▶ Task statement
In the data below, find every line with the word "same" and copy it.

▶ Records for the exercise
┏━━

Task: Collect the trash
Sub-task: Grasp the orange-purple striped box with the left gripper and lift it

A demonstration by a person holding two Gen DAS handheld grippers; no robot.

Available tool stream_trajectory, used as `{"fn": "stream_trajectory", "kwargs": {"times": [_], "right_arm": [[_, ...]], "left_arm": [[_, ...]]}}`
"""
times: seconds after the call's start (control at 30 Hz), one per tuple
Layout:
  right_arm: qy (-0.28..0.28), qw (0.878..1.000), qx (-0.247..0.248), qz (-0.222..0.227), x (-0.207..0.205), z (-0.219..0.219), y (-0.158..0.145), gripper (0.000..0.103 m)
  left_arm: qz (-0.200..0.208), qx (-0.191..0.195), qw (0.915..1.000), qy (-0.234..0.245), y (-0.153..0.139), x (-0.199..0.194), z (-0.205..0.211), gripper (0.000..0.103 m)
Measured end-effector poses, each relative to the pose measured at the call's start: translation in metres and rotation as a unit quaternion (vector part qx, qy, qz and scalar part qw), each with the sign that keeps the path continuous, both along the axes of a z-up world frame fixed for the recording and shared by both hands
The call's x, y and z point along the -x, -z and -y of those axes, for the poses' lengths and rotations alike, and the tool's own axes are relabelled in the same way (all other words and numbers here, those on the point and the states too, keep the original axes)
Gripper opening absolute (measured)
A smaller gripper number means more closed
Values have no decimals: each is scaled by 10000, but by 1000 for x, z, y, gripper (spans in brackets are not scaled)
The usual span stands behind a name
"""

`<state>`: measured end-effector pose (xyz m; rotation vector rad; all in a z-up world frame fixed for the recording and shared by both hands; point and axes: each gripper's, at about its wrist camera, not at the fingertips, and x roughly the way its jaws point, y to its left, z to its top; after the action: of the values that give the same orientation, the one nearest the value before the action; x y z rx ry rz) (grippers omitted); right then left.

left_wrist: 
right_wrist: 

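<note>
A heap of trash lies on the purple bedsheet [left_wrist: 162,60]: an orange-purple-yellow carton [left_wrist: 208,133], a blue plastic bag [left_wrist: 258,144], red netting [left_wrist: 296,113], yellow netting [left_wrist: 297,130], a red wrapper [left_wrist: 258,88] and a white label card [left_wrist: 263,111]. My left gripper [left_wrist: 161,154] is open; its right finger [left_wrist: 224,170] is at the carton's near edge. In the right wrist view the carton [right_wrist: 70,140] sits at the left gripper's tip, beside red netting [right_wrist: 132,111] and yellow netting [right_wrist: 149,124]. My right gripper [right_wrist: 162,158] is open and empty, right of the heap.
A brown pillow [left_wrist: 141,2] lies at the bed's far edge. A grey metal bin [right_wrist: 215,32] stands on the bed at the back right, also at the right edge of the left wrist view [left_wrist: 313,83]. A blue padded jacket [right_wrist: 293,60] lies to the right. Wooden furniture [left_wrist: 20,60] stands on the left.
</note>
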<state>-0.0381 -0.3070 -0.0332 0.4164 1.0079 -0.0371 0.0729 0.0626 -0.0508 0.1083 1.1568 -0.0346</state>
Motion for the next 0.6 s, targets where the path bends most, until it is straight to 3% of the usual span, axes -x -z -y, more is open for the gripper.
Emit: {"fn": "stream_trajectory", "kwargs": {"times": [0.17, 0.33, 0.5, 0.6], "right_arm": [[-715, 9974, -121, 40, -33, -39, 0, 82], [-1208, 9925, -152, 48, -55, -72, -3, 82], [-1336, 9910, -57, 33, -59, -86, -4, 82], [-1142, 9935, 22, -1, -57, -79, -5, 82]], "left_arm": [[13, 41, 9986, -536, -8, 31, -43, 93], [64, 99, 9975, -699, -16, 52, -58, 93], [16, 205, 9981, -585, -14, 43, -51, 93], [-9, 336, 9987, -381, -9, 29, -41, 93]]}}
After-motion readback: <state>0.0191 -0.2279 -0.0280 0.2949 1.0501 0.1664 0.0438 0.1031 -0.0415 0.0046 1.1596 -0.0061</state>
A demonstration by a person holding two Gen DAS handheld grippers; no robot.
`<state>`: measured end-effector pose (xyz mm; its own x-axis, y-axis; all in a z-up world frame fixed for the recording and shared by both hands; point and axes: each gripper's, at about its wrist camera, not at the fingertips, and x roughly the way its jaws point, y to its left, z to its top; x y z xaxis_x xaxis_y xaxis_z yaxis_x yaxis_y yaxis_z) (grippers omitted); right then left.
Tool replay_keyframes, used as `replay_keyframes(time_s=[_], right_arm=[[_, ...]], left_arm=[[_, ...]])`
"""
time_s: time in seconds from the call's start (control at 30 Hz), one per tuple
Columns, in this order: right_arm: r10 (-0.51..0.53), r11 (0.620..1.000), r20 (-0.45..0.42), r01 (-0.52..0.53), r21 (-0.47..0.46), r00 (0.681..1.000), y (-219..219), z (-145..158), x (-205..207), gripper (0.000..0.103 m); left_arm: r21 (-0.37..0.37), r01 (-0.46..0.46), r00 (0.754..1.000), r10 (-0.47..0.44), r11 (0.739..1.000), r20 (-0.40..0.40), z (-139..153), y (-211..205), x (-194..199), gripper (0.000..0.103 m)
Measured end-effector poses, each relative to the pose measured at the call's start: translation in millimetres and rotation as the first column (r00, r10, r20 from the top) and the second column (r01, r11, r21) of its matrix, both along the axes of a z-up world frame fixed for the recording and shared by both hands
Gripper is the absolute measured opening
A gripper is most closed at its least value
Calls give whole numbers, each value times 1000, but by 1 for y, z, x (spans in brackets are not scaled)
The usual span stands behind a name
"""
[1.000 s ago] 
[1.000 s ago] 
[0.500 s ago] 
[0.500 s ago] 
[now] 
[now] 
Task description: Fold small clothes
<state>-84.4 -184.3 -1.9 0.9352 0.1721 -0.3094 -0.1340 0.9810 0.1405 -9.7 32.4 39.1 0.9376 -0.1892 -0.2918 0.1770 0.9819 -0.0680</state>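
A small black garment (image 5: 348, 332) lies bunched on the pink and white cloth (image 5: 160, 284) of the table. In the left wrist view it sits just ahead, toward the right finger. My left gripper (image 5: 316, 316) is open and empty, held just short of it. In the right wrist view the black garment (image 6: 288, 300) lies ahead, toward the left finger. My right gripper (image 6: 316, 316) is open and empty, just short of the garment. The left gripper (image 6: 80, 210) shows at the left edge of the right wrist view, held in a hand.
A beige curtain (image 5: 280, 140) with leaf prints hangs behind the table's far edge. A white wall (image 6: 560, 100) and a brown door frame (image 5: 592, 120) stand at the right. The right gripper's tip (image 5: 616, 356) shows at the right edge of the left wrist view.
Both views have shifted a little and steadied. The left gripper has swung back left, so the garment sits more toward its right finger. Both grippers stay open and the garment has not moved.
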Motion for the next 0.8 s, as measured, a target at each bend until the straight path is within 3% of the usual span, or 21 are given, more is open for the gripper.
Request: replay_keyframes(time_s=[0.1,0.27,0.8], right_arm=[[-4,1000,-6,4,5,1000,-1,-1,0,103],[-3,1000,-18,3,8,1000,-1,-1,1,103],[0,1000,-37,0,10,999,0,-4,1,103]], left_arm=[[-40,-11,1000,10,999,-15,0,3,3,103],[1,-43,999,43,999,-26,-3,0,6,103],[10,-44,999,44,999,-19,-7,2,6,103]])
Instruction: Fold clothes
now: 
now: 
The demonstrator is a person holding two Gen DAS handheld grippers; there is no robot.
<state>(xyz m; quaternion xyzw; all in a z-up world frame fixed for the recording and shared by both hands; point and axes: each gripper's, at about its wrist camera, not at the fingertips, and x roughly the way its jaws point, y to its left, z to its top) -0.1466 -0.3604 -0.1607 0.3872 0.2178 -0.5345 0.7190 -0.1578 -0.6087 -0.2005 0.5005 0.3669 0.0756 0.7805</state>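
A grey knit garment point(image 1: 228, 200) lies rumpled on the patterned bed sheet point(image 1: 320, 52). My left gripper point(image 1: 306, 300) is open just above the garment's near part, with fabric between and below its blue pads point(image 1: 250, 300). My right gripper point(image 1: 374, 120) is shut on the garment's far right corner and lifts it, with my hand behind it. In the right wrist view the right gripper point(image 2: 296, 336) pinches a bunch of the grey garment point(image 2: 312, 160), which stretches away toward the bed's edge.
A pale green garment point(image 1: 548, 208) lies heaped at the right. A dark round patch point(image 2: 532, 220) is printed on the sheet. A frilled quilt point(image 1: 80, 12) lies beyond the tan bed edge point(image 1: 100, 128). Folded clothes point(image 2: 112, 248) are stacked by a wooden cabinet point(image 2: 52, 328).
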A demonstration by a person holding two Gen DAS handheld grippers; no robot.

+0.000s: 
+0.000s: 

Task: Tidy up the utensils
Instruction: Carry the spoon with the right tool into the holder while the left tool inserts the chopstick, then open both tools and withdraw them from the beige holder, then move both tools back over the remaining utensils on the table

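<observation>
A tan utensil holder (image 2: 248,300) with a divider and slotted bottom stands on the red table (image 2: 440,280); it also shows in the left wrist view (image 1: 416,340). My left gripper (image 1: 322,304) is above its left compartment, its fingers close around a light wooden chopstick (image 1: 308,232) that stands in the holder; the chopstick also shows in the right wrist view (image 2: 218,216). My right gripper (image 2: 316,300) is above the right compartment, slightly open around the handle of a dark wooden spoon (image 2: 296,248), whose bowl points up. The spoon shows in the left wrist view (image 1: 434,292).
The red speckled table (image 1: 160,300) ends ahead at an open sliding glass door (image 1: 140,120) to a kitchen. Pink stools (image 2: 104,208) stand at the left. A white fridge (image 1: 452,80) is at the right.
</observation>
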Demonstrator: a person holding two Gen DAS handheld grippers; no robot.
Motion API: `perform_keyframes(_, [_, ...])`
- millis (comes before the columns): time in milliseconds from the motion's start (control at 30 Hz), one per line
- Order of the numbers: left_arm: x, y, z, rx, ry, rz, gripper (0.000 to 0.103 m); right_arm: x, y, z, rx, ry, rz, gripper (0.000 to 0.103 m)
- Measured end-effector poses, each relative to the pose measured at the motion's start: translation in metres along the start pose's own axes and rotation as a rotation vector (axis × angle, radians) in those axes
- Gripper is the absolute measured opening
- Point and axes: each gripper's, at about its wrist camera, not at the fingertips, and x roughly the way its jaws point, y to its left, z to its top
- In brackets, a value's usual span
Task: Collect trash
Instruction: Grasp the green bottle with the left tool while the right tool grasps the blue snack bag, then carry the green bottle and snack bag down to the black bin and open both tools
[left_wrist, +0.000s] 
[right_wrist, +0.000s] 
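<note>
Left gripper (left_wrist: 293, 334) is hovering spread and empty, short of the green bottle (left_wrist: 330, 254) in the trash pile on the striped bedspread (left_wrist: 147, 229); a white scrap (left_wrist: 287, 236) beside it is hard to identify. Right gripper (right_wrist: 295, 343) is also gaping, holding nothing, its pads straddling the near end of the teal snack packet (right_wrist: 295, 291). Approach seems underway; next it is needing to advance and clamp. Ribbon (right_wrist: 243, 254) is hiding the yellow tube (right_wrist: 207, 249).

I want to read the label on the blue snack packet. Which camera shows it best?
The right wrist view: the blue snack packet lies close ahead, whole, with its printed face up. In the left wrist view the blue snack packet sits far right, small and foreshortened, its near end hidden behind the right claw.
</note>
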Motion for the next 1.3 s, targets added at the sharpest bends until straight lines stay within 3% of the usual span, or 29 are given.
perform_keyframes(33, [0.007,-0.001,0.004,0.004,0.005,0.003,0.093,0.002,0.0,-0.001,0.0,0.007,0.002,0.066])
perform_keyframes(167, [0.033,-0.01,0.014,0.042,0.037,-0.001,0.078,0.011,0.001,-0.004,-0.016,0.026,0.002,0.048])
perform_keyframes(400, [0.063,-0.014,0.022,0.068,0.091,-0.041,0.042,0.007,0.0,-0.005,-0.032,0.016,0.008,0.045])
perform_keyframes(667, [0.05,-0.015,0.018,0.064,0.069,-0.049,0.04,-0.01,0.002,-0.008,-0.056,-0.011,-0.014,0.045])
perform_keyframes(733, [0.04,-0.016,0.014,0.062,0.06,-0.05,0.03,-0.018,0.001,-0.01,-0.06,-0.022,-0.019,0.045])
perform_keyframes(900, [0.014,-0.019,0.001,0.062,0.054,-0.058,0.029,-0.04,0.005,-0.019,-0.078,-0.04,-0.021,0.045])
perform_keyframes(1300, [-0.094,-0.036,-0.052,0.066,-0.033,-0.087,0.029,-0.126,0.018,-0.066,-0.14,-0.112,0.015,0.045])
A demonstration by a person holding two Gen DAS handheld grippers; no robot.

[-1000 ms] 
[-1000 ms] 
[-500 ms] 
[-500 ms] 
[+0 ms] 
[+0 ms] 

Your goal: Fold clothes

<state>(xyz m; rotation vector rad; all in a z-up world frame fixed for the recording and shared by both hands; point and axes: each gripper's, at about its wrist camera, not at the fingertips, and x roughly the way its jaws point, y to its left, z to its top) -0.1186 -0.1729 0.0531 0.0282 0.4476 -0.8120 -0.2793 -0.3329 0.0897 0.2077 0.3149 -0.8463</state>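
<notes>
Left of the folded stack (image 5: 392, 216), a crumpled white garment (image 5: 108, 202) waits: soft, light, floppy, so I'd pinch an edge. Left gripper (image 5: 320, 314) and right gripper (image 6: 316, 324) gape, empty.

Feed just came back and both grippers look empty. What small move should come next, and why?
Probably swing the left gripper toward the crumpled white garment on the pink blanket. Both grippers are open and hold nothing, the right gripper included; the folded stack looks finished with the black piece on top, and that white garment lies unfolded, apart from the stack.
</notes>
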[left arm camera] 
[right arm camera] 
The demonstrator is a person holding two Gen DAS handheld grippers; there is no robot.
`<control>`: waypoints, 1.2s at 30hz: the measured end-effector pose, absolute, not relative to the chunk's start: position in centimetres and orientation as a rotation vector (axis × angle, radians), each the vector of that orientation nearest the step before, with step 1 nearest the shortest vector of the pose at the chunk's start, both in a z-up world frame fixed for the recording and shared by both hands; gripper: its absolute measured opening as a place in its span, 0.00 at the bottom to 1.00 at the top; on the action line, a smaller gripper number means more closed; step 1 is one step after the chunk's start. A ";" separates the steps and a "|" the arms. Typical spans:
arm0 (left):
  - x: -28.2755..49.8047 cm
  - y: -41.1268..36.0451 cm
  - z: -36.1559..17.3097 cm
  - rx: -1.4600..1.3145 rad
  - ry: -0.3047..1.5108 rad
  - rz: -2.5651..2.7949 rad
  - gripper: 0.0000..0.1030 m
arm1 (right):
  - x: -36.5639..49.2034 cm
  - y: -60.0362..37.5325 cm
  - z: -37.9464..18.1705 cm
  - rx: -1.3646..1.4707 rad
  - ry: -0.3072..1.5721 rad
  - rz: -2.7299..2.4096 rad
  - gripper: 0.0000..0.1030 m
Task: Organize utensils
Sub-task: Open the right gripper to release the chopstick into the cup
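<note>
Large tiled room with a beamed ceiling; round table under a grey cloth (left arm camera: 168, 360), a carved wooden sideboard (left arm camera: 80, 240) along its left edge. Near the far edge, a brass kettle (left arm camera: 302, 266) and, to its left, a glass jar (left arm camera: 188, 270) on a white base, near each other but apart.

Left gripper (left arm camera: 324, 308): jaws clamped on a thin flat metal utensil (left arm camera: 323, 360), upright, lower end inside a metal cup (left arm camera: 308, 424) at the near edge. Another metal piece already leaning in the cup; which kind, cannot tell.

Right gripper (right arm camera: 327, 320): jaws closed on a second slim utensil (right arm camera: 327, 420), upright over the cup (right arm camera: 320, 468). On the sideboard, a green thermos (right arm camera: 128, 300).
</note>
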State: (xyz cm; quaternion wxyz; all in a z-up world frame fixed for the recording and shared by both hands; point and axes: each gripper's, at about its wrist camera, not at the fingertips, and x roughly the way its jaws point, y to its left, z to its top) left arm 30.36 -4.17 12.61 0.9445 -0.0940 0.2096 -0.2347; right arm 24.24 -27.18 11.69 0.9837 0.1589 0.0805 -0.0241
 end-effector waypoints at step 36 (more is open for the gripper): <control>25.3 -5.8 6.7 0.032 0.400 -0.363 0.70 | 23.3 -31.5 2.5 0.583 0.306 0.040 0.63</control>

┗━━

▶ Response area
The call's x, y and z point along the -x, -z and -y of those axes, for the poses' lengths and rotations alike, and the tool's own axes are relabelled in the same way (all other words and numbers here, those on the point and the states too, keep the original axes)
`<state>`: measured end-effector pose (xyz m; rotation vector rad; all in a z-up world frame fixed for the recording and shared by both hands; point and axes: each gripper's, at about its wrist camera, not at the fingertips, and x roughly the way its jaws point, y to its left, z to its top; after the action: of the values that give the same orientation, the one nearest the value before the action; x y z rx ry rz) (grippers omitted); right then left.

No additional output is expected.